»»

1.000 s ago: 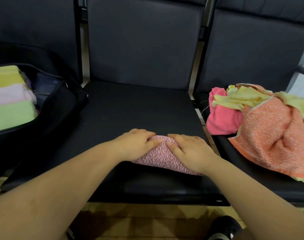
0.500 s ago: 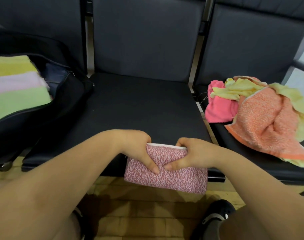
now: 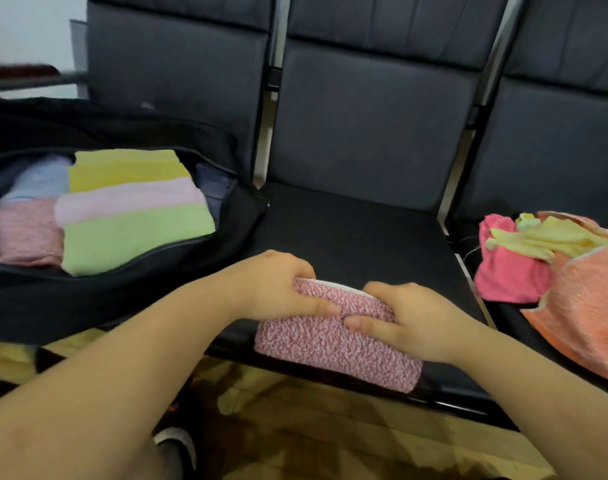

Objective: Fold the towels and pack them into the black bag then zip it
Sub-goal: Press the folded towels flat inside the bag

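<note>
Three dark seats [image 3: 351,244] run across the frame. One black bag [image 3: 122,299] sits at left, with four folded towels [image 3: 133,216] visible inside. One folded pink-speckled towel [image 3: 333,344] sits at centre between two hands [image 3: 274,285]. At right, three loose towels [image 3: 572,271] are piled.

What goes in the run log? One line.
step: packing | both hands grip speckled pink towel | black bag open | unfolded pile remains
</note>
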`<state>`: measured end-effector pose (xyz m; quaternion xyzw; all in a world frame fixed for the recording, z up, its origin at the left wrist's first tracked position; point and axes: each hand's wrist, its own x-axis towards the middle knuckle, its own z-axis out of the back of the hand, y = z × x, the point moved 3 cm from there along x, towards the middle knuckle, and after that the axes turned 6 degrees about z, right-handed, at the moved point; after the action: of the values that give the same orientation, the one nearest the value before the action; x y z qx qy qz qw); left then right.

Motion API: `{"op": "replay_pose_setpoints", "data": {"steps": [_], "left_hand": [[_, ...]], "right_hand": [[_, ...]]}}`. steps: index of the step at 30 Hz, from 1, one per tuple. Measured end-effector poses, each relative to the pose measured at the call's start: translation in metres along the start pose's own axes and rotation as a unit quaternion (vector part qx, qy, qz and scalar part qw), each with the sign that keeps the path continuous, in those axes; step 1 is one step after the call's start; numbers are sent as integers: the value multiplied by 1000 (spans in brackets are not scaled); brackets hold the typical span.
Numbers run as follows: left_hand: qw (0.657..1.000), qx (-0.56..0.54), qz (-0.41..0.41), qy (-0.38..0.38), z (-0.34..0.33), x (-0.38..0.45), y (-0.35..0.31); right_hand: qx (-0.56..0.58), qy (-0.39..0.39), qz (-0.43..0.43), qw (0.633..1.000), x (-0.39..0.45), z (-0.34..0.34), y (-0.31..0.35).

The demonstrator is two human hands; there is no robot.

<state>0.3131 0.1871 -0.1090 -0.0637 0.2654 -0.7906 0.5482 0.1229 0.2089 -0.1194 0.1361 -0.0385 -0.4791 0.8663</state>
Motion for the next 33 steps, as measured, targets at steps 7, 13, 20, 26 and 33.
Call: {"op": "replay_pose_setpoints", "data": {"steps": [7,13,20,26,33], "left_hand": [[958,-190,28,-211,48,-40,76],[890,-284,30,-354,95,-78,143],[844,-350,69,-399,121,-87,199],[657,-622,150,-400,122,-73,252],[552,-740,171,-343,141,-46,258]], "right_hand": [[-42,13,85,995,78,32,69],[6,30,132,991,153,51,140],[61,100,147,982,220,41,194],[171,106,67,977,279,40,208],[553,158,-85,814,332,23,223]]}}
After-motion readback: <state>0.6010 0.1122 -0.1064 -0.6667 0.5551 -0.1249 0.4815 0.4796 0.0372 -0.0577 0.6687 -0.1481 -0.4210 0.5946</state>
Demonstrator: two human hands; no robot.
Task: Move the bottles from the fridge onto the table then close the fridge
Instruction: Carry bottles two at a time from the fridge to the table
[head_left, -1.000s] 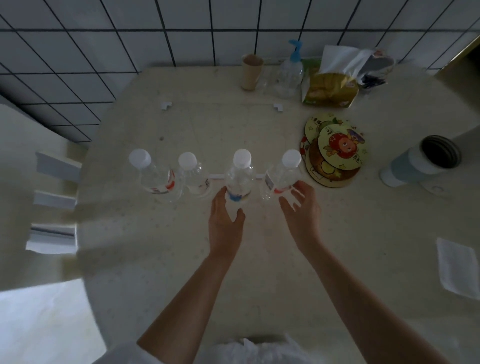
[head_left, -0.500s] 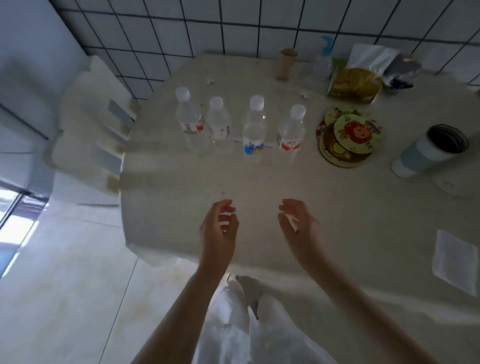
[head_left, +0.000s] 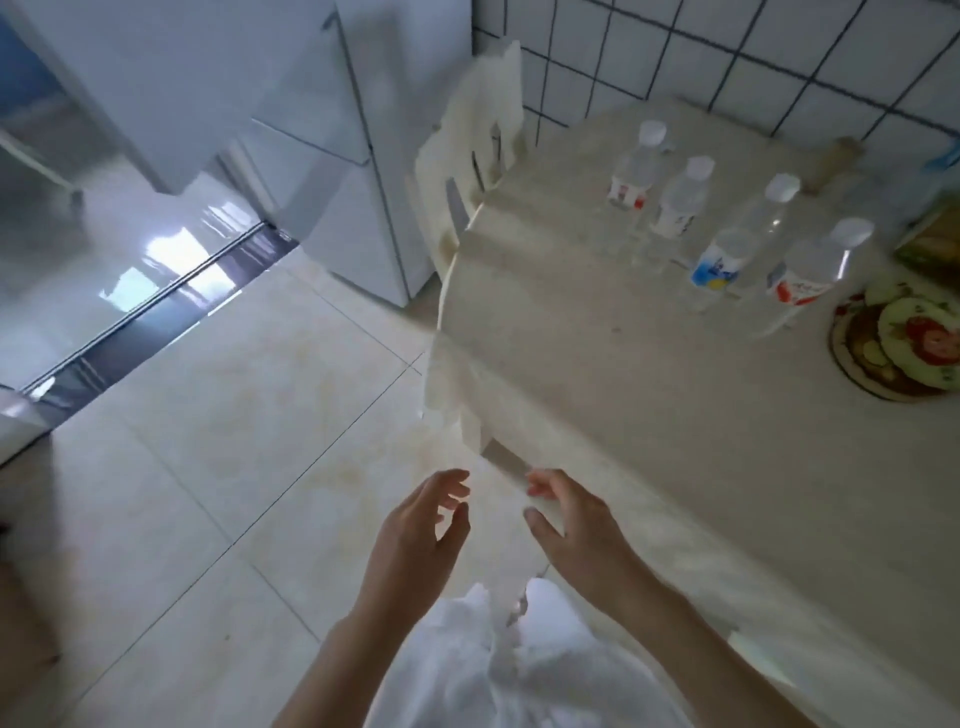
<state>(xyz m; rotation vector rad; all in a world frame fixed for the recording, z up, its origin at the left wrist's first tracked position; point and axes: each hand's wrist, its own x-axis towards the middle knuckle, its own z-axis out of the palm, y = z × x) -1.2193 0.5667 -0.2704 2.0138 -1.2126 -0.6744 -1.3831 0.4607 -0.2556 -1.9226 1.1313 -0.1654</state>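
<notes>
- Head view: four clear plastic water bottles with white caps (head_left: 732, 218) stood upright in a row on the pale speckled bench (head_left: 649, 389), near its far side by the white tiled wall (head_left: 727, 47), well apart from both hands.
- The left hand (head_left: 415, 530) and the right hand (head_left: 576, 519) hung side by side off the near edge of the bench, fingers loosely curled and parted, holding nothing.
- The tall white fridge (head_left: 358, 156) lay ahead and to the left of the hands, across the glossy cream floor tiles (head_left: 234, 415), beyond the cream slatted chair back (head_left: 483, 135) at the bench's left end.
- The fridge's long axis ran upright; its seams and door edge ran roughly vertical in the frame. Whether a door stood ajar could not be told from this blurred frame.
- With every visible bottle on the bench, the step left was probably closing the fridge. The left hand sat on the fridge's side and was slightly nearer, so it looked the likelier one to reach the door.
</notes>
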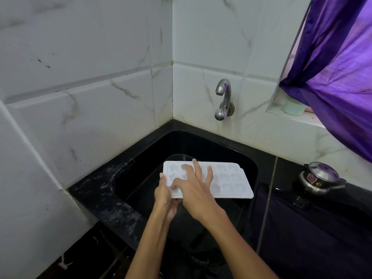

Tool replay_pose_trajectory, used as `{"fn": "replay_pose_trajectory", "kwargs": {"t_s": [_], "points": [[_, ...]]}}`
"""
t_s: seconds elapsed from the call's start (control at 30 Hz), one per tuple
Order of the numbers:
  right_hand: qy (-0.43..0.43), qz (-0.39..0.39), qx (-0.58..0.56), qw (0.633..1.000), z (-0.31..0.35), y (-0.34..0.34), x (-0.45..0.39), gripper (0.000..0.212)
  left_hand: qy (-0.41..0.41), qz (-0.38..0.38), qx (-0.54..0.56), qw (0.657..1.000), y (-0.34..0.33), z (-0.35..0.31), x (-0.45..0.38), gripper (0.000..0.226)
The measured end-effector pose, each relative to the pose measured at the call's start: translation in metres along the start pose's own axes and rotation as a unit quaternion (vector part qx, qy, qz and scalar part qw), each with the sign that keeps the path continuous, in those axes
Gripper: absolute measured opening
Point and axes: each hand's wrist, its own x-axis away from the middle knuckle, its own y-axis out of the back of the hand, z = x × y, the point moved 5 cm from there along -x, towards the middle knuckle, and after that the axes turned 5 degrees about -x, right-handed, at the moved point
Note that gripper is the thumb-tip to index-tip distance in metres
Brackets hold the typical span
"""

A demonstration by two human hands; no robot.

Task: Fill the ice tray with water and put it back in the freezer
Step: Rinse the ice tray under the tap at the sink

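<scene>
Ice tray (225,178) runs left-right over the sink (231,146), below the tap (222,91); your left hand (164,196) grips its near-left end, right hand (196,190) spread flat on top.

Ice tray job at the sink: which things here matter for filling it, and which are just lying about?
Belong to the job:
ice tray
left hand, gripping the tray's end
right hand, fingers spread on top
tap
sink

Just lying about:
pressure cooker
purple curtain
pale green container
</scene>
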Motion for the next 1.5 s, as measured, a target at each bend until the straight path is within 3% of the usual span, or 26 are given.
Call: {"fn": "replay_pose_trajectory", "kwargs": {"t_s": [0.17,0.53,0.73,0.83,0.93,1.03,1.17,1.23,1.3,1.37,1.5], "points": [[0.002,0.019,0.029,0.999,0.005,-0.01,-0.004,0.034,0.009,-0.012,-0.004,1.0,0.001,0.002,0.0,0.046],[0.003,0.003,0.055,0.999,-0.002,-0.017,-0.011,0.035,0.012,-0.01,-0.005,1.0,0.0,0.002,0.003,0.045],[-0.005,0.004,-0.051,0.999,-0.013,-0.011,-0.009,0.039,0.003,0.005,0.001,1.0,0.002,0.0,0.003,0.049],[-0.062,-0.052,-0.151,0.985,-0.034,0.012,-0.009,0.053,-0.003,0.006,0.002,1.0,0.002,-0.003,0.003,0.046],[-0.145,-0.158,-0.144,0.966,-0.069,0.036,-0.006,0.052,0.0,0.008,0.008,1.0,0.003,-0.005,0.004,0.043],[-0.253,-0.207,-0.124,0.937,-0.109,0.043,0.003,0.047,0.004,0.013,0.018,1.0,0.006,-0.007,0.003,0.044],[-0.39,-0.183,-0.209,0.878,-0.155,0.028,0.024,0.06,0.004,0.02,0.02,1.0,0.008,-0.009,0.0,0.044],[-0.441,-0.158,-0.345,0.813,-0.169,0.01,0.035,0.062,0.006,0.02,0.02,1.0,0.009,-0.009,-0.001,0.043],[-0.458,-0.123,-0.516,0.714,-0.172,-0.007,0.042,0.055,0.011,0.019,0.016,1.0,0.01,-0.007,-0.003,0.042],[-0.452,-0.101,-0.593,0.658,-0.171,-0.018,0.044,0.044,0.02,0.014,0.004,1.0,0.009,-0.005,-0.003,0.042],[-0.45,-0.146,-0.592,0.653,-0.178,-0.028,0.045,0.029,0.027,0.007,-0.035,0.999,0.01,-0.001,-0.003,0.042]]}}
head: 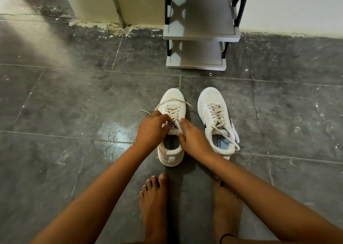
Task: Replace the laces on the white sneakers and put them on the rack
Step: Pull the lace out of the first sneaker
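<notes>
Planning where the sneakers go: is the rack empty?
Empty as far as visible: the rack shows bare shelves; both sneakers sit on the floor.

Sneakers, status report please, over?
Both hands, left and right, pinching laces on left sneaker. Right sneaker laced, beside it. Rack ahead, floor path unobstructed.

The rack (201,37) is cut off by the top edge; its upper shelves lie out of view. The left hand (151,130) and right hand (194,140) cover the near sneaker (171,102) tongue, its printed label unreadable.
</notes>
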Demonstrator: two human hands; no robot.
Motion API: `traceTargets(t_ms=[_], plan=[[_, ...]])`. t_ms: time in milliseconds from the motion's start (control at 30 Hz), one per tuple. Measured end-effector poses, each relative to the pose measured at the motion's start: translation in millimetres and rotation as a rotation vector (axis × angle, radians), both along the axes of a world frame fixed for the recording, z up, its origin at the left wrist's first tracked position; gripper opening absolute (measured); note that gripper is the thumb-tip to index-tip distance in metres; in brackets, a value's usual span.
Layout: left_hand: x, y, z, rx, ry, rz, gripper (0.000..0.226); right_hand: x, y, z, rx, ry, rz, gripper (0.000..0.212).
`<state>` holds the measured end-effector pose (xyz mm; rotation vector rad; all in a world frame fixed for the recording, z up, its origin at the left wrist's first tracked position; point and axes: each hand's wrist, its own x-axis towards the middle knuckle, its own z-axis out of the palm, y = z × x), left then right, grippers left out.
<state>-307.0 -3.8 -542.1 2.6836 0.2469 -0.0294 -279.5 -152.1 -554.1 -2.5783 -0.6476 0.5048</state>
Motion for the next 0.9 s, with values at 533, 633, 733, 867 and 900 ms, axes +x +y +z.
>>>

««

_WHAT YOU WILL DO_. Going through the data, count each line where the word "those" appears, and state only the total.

_TASK RESULT_. 2